ASSIGNED TASK >> Wherever a line of the data contains "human", copy that line.

Records from a data source

===

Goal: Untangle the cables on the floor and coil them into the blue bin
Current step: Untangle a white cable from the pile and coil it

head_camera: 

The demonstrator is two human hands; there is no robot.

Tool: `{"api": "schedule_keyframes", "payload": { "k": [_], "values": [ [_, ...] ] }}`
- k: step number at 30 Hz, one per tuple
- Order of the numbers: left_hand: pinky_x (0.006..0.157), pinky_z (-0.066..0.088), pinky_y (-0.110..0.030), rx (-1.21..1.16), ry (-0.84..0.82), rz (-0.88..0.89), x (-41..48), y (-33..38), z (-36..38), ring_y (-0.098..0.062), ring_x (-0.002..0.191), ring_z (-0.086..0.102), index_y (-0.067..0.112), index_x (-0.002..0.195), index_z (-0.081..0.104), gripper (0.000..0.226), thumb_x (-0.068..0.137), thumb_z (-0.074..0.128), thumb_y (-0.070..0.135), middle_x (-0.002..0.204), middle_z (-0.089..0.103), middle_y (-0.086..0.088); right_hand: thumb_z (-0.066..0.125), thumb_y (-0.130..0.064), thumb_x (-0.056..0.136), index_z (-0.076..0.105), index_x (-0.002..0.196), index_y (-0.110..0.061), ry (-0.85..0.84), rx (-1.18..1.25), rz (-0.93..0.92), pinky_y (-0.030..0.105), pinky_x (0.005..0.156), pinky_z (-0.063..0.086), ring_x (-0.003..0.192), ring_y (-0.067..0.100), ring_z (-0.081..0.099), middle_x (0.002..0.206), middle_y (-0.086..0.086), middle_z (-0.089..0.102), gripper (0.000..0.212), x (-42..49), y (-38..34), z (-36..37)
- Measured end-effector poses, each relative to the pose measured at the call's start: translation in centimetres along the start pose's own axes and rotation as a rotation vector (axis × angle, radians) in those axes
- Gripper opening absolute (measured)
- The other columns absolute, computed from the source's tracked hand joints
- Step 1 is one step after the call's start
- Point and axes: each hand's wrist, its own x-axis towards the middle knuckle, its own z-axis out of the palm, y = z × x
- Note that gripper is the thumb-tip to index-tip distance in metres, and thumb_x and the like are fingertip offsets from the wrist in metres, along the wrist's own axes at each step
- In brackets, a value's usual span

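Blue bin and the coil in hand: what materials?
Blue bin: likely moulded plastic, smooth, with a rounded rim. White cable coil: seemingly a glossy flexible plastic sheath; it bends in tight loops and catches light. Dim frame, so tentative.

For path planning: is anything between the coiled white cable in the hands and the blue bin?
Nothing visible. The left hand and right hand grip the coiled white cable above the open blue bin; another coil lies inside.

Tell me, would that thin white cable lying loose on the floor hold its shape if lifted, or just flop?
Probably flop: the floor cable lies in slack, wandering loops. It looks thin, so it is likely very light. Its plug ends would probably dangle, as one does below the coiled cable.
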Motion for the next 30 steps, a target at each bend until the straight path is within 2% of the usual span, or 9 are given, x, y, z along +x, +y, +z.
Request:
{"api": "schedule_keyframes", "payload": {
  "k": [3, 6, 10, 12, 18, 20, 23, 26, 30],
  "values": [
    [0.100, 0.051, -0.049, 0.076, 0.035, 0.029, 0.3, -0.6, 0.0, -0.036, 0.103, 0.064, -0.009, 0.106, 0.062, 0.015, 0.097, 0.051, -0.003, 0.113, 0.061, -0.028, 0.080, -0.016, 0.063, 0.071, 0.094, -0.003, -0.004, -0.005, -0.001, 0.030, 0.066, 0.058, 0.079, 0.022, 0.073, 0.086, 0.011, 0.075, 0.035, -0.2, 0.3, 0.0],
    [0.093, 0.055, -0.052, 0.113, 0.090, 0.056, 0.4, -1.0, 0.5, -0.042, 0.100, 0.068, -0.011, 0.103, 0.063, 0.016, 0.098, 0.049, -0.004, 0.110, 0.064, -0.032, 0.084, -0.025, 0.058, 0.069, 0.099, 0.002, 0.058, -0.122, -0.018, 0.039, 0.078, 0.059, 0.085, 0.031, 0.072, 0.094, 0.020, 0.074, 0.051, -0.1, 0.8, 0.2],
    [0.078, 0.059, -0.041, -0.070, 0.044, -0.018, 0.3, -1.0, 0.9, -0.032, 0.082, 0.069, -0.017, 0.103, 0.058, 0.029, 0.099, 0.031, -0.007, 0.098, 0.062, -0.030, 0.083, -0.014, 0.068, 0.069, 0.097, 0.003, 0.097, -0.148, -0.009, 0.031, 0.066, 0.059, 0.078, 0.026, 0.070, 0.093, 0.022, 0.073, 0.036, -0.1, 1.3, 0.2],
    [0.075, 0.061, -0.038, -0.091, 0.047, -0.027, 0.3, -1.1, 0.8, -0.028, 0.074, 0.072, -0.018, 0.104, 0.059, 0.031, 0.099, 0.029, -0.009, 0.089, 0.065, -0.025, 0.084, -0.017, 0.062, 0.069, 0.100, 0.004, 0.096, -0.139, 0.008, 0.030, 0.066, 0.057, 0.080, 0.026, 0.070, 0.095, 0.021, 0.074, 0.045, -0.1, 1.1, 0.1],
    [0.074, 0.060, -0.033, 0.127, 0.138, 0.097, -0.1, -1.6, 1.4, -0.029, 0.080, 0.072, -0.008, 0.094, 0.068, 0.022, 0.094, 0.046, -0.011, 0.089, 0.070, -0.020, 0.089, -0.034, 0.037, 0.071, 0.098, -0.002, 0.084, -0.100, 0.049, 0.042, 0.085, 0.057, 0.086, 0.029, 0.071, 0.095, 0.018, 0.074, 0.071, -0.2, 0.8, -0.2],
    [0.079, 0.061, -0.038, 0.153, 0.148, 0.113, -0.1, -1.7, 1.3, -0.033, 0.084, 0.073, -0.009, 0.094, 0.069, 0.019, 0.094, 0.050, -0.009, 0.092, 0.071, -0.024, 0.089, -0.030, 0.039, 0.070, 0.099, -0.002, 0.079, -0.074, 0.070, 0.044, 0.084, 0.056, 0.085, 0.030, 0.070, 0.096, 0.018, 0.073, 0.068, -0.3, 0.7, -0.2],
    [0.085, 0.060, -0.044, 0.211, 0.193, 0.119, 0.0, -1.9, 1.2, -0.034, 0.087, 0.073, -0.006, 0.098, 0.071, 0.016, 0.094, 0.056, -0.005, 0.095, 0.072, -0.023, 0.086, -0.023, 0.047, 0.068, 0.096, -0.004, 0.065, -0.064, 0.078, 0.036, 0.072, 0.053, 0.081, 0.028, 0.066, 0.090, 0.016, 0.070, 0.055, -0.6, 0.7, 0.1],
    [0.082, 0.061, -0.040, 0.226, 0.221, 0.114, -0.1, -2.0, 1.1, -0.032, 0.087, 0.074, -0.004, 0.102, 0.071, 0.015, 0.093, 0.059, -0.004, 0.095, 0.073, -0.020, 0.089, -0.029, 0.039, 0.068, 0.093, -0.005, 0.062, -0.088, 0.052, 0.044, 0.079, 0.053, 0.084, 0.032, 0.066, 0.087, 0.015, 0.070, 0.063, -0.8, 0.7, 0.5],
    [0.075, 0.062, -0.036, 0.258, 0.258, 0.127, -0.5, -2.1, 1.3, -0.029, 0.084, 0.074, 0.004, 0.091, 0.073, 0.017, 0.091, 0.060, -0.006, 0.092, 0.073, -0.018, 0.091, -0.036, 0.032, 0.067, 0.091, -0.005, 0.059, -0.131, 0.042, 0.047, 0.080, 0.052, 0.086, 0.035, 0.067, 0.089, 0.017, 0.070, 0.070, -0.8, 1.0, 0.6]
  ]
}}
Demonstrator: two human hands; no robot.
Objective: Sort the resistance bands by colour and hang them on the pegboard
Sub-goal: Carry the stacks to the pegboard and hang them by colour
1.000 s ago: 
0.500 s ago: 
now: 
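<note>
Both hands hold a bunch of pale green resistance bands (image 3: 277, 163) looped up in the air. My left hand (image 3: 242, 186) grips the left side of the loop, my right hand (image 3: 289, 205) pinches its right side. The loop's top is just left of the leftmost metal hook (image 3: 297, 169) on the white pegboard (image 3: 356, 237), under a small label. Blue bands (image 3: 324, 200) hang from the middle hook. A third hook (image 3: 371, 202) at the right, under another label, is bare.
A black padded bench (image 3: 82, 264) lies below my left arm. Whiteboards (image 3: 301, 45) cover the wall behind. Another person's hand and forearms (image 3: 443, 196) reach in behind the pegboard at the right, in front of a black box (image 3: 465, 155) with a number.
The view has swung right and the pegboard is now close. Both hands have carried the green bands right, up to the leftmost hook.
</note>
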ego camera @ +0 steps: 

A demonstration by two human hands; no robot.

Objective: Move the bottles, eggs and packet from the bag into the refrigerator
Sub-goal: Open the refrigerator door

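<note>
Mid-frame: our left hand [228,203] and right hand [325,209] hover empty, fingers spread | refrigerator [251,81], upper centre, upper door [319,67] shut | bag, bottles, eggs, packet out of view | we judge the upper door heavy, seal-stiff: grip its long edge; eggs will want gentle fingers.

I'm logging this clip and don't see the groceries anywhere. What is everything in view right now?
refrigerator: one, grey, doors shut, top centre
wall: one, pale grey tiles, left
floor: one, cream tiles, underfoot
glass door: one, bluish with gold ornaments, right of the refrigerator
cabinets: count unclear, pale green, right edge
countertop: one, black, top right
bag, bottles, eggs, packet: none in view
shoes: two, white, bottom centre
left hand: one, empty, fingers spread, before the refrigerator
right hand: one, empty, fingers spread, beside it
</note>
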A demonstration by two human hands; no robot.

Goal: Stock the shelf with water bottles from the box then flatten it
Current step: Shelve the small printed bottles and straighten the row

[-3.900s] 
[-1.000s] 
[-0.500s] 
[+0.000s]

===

REPLY TO THE EXERCISE >>
The demonstrator is two human hands; there is no robot.
Demonstrator: two human hands; no robot.
A demonstration by two human hands; no robot.
A demonstration by two human hands; no robot.

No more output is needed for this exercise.